Team:Buenos Aires/ motivation



Contamination is a major and continuously growing worldwide problem. As only 2.5% of the water is available for human consumption and just 1% of it supplies ecosystems and human populations, contamination in natural springs is a key issue to be addressed.

Health problems in developing countries many times derive from unsuitable water supply or incorrect treatment, and waterborne diseases are still a concern and a substantial cause of death in these regions. Limited access to pure water is a problem that tends to worsen. Making water suitable for human consumption could be easy and inexpensive, although this depends on the type of contamination, complexity and abundance. Even if this was not possible, information on pollutant levels could be used to modify consumption patterns and seek alternative water sources.

Global arsenic distribution

At present, the spatial and temporal quantification of contaminants is limited by the difficulty in processing samples, remoteness of some of the locations and its associated costs. Moreover, the lack of centralization and systematization of data makes it very difficult to obtain information. Our central goal is helping to solve this situation, so we thought of a biosensor that was cheap and easy to use by people without previous training or equipment.

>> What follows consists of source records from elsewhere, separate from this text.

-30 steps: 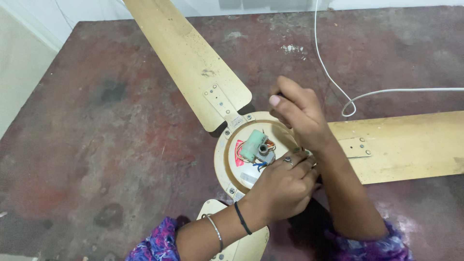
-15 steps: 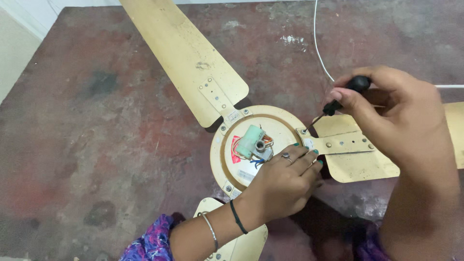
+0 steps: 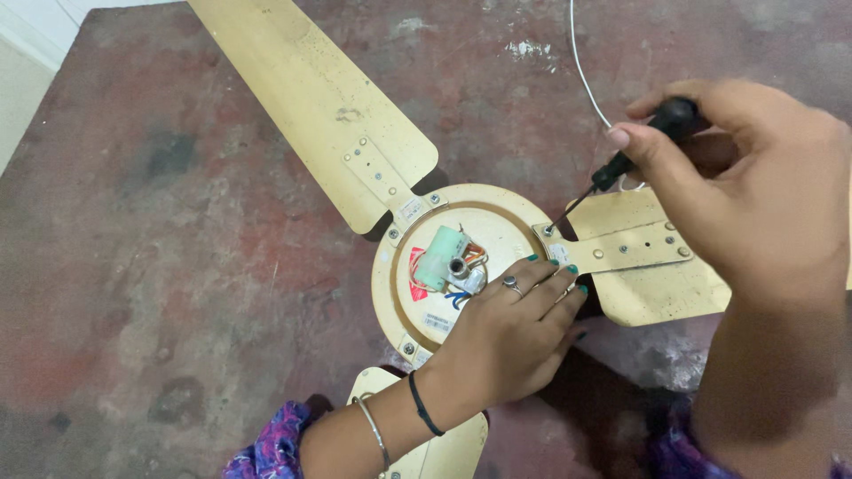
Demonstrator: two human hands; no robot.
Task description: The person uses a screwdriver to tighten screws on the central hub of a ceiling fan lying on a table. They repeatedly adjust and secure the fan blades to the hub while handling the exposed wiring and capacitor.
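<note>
Head view, nearest first: the left hand (image 3: 515, 333) lies flat, fingers spread, on the lower right of the fan motor (image 3: 461, 266), steadying it. Right of the motor, the right hand (image 3: 754, 204) is closed around a black screwdriver (image 3: 621, 160), whose tip sits on a screw at the motor's rim, by the right blade (image 3: 657, 266). Beyond the motor, another blade (image 3: 311, 98) stretches over the reddish floor (image 3: 133, 248), beside a white cable (image 3: 581, 62).

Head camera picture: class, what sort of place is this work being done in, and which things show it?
Probably a home or small repair spot, working on the floor: a cream ceiling fan lies on a stained reddish floor, the right hand holds a screwdriver, and the left hand steadies the hub.
</note>
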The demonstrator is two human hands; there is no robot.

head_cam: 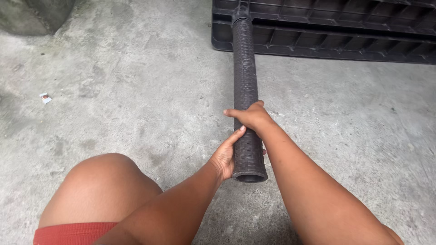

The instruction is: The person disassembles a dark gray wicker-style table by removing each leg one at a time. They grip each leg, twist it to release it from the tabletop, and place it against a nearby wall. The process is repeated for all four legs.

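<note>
Black tube [245, 90] lay across the concrete floor [136, 90], far end at twelve o'clock on the pallet [327, 31]. Left hand [225, 156] and right hand [252, 117] each wrapped its near end tight. Holding firm, pulling straight, seemed best.

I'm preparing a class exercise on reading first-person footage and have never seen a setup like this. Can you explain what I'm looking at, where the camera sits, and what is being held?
There is no machine here: a person works with bare hands, and the single picture comes from a camera worn on their head, looking down. The left hand and the right hand both grip a long dark tube wrapped in woven material, open at its near end. Its far end rests on a black plastic pallet. Below lies a bare concrete floor with a small scrap of litter. The person's knee shows at bottom left.
</note>
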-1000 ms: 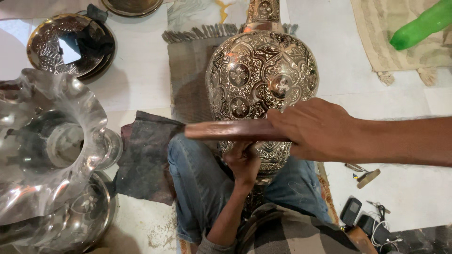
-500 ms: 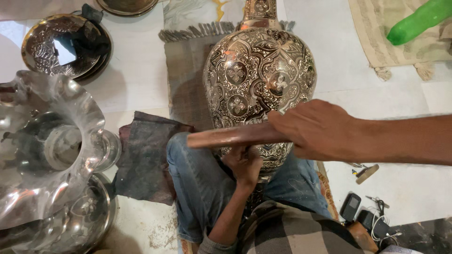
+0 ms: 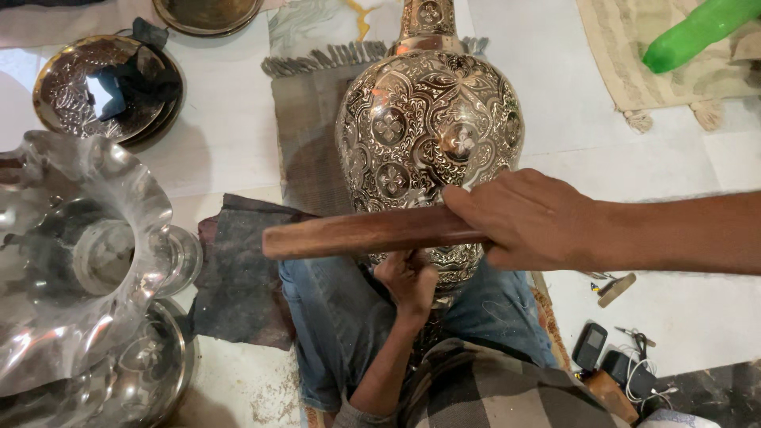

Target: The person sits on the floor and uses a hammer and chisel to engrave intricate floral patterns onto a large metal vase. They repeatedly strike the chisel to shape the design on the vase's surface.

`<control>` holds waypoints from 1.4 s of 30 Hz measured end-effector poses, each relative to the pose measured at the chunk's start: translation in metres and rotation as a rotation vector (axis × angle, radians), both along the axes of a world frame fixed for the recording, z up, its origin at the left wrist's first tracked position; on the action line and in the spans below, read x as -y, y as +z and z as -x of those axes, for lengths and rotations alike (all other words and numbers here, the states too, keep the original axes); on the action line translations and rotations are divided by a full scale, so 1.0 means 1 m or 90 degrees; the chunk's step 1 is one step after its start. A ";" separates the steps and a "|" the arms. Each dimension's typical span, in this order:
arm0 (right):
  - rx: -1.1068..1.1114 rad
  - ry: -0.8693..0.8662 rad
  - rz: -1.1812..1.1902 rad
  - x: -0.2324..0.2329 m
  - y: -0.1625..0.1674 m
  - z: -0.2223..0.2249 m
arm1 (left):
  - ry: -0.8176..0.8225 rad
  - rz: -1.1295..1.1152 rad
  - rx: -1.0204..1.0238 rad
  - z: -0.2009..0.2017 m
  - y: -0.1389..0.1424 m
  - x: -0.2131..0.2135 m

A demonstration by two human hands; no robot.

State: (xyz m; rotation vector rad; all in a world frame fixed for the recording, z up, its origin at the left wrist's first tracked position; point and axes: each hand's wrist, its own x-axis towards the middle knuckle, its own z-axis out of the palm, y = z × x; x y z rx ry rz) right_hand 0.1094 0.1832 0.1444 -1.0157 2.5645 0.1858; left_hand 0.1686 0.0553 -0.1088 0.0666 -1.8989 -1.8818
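Fingers of the right hand [image 3: 531, 222] are closed around a wooden handle [image 3: 365, 232], which is held level across the front of an engraved metal vase [image 3: 428, 135]. The vase is rested on the lap, over a fringed mat [image 3: 305, 135] on the floor. Below the handle, the left hand [image 3: 406, 279] is curled shut against the vase's lower body; what it grips cannot be told.

A metal-engraving workshop set on the floor is shown. A large engraved brass vase [image 3: 432, 150] is laid across a fringed mat [image 3: 305, 119], engraved trays [image 3: 99, 91] are stacked far left, and polished fluted metalware [image 3: 75, 261] is crowded near left.
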 end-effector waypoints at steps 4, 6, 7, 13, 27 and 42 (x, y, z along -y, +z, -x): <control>0.067 -0.064 -0.065 -0.001 -0.005 0.000 | 0.053 0.017 -0.067 0.000 -0.008 -0.005; 0.073 -0.065 -0.085 -0.003 -0.007 -0.002 | -0.008 -0.051 -0.033 0.000 -0.012 -0.005; 0.083 -0.063 -0.171 -0.003 -0.009 -0.003 | -0.039 -0.085 -0.019 0.000 -0.013 -0.004; 0.037 -0.034 -0.113 -0.005 -0.010 -0.007 | 0.023 0.062 -0.078 0.000 -0.018 -0.004; -0.077 0.078 -0.020 0.000 -0.009 -0.003 | 0.032 0.060 -0.055 -0.004 -0.012 -0.005; 0.046 0.002 -0.241 0.003 -0.010 -0.013 | 0.000 0.043 -0.127 -0.009 -0.051 -0.010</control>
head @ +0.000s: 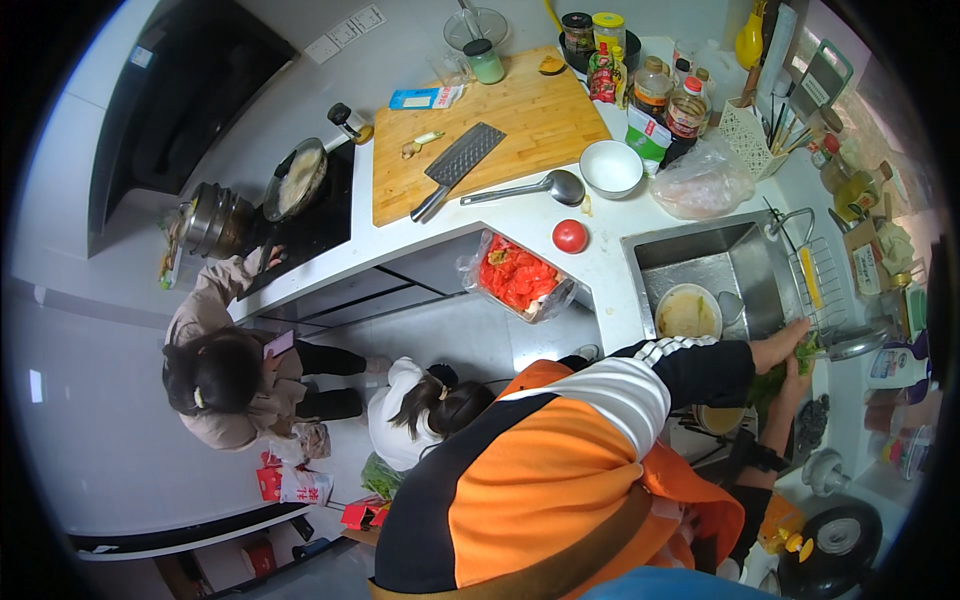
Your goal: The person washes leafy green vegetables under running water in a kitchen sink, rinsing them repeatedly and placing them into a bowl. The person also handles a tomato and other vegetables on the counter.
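Both of my hands are together at the faucet [859,342] over the right side of the sink [763,262]. My left hand [780,346], below a black sleeve with white stripes, grips leafy greens [765,386]. Around the same bunch close the fingers of my right hand [793,382], whose wrist carries a dark band. Part of the greens is hidden behind my hands and sleeve. A white bowl of cloudy liquid [686,319] stands in the steel basin. Closer to my body, another bowl of yellowish liquid [720,418] is partly covered by my arm.
A cleaver [469,154] lies on a wooden cutting board [540,112]. Nearby are a ladle [564,187], a white bowl [611,169] and a tomato [570,236]. A person [217,367] with a phone holds the pan [300,180] handle; another person [427,409] is low behind me.
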The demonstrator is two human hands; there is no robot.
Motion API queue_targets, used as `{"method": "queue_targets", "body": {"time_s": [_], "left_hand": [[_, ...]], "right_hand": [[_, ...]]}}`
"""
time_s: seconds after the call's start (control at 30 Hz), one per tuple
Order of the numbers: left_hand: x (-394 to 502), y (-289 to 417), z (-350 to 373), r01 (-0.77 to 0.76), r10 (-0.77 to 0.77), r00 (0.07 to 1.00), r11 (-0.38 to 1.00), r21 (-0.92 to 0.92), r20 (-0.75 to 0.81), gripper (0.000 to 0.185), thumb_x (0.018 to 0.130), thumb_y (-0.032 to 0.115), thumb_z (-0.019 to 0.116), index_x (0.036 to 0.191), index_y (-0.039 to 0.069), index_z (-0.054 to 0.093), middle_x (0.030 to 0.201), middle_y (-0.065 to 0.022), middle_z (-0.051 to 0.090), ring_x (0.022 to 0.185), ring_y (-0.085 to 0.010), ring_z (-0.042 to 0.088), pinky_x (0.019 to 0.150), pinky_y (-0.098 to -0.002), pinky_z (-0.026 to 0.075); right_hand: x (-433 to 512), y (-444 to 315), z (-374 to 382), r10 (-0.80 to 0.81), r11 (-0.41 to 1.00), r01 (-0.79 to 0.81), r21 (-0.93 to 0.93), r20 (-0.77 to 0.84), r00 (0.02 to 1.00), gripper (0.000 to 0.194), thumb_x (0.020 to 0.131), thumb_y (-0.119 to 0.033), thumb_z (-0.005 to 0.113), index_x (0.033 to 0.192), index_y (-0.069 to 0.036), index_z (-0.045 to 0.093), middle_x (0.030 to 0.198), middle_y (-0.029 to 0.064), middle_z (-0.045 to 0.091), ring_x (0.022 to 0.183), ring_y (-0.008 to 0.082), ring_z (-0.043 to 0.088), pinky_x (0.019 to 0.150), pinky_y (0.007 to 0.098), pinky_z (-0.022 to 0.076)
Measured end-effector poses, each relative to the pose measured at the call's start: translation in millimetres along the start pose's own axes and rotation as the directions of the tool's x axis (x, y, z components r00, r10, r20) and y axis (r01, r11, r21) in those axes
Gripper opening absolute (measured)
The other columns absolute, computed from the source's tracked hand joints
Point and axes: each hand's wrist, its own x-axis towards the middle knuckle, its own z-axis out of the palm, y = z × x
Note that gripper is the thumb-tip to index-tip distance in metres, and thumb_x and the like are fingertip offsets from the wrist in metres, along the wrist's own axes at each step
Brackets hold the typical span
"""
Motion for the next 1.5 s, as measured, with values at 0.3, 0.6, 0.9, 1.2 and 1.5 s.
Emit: {"method": "queue_targets", "body": {"time_s": [0.3,0.6,0.9,1.2,1.5], "left_hand": [[9,-5,-8,0.112,-0.108,0.993,0.984,0.139,-0.039,0.094,0.091,0.067,0.035,0.149,0.002,-0.001,0.152,-0.0166,0.019,0.140,-0.0280,0.020,0.112,-0.0351,0.018],[-25,11,2,0.165,-0.168,0.984,0.985,0.057,0.052,0.088,0.090,0.069,0.032,0.150,0.007,0.012,0.151,-0.0107,0.023,0.139,-0.0240,0.019,0.112,-0.0365,0.018],[-28,26,9,0.195,-0.170,0.974,0.967,-0.165,0.152,0.072,0.090,0.066,0.041,0.133,0.008,0.044,0.123,-0.0089,0.052,0.111,-0.0209,0.048,0.097,-0.0329,0.038],[-40,31,-5,-0.035,-0.054,0.942,0.965,0.259,0.332,0.054,0.084,0.021,0.070,0.131,0.003,0.049,0.123,-0.0089,0.056,0.115,-0.0172,0.051,0.095,-0.0328,0.042],[-40,25,-9,0.211,-0.208,0.977,0.972,0.099,-0.041,0.034,0.088,0.014,0.063,0.119,0.000,0.059,0.107,-0.0117,0.063,0.096,-0.0205,0.061,0.082,-0.0347,0.050]], "right_hand": [[-9,-5,33,0.026,0.976,-0.017,0.219,-0.040,0.999,0.044,0.099,-0.030,0.046,0.133,-0.003,0.041,0.119,0.0092,0.054,0.106,0.0186,0.054,0.090,0.0311,0.0421],[5,-3,31,-0.017,0.967,-0.047,-0.249,-0.247,0.969,0.055,0.098,-0.044,0.044,0.116,0.006,0.055,0.107,0.0129,0.061,0.093,0.0223,0.059,0.081,0.0343,0.0464],[7,3,17,0.082,0.985,-0.028,0.171,-0.320,0.944,0.051,0.098,-0.045,0.043,0.109,0.002,0.057,0.102,0.0095,0.060,0.089,0.0194,0.059,0.077,0.0323,0.0470],[5,-8,-8,0.110,0.951,-0.057,0.303,-0.162,0.981,0.050,0.100,-0.044,0.040,0.127,-0.003,0.049,0.118,0.0085,0.057,0.106,0.0193,0.056,0.091,0.0342,0.0433],[-4,-12,13,-0.008,0.999,0.005,-0.052,-0.047,0.999,0.049,0.096,-0.030,0.054,0.134,-0.001,0.043,0.124,0.0108,0.053,0.111,0.0222,0.052,0.094,0.0338,0.0414]]}}
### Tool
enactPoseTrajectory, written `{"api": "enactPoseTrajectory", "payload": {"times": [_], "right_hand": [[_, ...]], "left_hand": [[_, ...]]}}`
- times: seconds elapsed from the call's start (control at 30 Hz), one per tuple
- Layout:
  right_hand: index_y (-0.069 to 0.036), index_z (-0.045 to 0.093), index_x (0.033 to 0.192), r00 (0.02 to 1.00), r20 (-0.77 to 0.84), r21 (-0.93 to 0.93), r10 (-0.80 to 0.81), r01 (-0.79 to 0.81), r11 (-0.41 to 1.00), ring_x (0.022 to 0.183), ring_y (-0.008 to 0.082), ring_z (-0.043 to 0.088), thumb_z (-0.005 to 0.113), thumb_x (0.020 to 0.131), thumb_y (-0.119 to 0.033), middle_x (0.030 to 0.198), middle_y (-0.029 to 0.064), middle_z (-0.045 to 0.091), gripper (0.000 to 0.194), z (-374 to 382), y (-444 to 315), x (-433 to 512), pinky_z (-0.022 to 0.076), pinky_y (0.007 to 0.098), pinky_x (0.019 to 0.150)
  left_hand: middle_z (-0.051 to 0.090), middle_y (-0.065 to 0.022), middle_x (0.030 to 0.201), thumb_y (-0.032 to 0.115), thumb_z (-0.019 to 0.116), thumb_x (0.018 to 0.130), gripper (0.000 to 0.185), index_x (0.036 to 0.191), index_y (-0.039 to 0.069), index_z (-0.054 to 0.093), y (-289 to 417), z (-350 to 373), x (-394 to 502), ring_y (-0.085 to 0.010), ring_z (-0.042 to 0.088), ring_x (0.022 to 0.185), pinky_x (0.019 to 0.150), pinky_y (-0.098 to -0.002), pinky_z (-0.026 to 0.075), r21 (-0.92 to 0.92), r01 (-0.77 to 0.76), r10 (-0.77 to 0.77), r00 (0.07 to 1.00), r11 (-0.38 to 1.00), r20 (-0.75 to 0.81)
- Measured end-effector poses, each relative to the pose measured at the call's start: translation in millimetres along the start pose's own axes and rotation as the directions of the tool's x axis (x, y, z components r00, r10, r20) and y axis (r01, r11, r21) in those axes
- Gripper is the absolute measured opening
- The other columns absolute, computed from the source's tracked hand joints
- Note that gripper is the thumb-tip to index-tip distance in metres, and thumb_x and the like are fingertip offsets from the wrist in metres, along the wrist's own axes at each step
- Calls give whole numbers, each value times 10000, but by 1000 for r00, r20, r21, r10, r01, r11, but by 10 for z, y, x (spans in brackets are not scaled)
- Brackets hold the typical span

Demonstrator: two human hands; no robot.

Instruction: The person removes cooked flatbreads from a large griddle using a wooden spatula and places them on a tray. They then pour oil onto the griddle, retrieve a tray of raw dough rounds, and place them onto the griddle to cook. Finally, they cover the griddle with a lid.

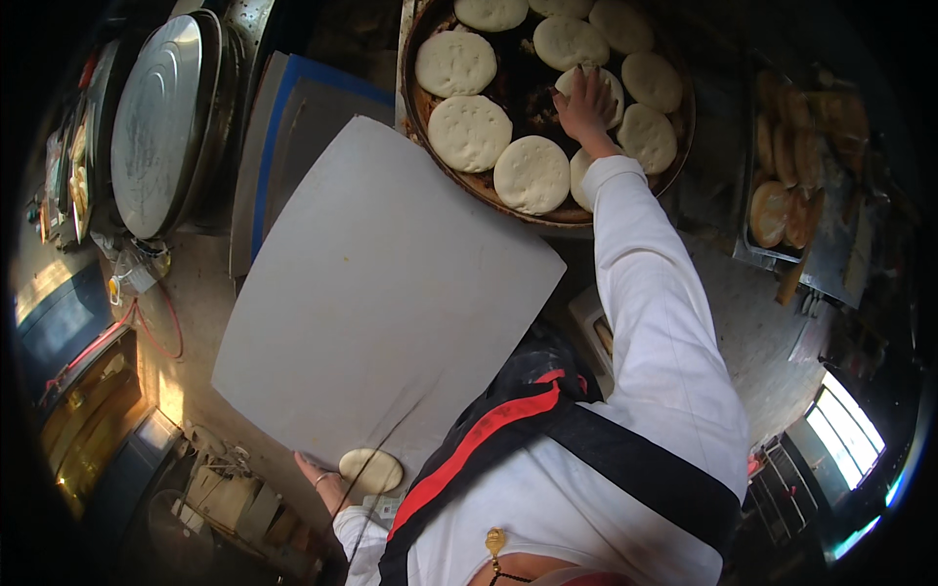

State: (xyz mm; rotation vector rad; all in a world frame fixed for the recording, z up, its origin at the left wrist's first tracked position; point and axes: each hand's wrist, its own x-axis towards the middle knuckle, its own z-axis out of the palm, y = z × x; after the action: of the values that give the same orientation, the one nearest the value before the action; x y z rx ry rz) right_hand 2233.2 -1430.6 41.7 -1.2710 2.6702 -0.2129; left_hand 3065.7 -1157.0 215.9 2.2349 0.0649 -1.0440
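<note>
A large round dark metal pan (542,214) at the top holds several flat rounds of pale dough, many with dimpled tops. My right hand (588,108), fingers spread, rests on one dough round (618,86) at the pan's right side. Below the pan lies a wide light-grey board (381,278). My left hand (322,480), fingers extended, is at its lower edge, beside a single flat dough round (371,471) on the board. Whether the left hand bears on the board's edge is not plain.
Large round metal lids or trays (157,128) stand upright at the upper left, near a blue-edged panel (275,146). At the right, a metal tray (769,253) holds browned breads (771,212). Cardboard boxes (231,505) are at the lower left. A red hose (178,337) hangs at the left.
</note>
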Motion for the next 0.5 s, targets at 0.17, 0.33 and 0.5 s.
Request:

There are many types of contamination and corresponding decontamination processes. The pollutants that render water unsuitable for human consumption can vary from just a single toxic substance to a highly complex mixture of these and harmful microorganisms. Heavy metals, arsenic and nitrites derived from agricultural runoff are world-spread examples of groundwater contamination. Because of that, we decided to make arsenic biosensor as a first approach. However, we have made the design modular so as to make the detected pollutant easily changed.

Arsenic contamination distribution in Argentina

Arsenic is naturally present in soil and correspondingly in ground water in vast regions round the world. Argentina, the United States, Bangladesh and Chile are on the top of the list of countries with high natural arsenic concentration in certain zones ground water. Population without access to treated water living in these areas is exposed to Arsenic consumption. This derives in certain health problems such as skin lesions, skin, lung and bladder cancer, and gastro-intestinal and pulmonary disorders.

Because of the spatial variability of arsenic in groundwater aquifers, there are often arsenic-free sources in zones with general high levels of arsenic contamination. For this reason, having an accurate knowledge of the ground water contamination grade could help populations at risk to discern between contaminated and safe water sources.